=== To do ===
This exercise calls for every line of the data below with the string "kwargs" in it.

(Collected data)
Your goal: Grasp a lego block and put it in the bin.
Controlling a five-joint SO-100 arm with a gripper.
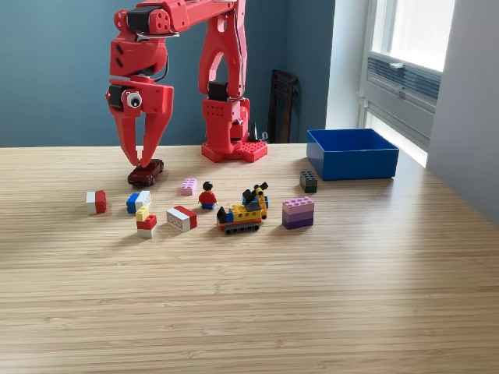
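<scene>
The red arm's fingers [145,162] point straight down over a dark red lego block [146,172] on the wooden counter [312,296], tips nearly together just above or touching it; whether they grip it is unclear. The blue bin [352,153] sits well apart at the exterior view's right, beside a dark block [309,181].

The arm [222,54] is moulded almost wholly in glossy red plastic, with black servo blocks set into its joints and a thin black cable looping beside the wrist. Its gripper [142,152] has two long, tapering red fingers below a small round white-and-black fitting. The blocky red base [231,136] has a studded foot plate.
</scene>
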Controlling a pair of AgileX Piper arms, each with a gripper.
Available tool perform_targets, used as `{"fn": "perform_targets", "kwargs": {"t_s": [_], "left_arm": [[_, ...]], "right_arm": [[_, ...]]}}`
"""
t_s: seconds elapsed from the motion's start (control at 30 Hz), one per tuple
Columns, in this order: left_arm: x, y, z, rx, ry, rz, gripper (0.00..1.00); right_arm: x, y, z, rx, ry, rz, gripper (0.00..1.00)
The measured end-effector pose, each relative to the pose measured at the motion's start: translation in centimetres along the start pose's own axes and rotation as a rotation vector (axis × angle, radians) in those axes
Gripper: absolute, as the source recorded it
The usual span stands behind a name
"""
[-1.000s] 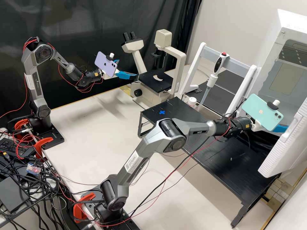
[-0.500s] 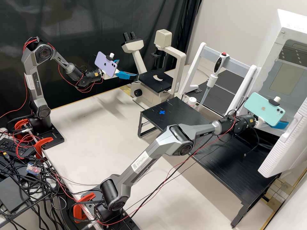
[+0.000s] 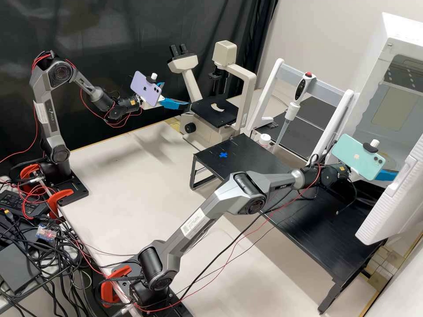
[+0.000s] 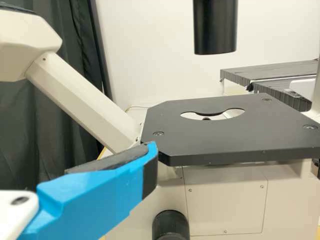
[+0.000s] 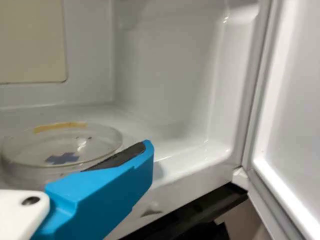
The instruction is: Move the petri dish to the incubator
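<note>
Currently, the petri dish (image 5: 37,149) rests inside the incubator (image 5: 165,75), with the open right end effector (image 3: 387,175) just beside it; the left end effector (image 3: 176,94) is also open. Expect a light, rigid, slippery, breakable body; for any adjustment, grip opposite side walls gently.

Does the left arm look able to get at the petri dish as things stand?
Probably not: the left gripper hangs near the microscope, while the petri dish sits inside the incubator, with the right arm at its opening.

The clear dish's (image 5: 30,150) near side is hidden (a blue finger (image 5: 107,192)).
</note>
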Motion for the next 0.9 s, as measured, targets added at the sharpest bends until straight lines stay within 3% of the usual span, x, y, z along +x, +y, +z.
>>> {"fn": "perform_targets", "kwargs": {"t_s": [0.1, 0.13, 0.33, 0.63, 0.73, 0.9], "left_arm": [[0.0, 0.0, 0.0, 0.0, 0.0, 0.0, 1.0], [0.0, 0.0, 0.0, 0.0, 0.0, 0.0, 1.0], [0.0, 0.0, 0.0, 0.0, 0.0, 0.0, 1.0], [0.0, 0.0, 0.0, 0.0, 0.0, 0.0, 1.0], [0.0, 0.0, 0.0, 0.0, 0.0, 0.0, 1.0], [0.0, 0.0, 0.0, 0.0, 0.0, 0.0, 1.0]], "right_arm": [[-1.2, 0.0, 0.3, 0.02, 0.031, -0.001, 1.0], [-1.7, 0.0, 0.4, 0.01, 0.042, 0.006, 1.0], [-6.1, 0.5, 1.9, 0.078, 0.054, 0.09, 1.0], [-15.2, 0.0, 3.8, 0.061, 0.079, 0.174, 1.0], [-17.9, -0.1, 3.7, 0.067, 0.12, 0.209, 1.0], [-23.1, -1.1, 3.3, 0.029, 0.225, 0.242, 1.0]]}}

=== Exercise result ===
Available tool perform_targets, used as `{"fn": "perform_targets", "kwargs": {"t_s": [_], "left_arm": [[_, ...]], "right_arm": [[_, ...]]}}`
>>> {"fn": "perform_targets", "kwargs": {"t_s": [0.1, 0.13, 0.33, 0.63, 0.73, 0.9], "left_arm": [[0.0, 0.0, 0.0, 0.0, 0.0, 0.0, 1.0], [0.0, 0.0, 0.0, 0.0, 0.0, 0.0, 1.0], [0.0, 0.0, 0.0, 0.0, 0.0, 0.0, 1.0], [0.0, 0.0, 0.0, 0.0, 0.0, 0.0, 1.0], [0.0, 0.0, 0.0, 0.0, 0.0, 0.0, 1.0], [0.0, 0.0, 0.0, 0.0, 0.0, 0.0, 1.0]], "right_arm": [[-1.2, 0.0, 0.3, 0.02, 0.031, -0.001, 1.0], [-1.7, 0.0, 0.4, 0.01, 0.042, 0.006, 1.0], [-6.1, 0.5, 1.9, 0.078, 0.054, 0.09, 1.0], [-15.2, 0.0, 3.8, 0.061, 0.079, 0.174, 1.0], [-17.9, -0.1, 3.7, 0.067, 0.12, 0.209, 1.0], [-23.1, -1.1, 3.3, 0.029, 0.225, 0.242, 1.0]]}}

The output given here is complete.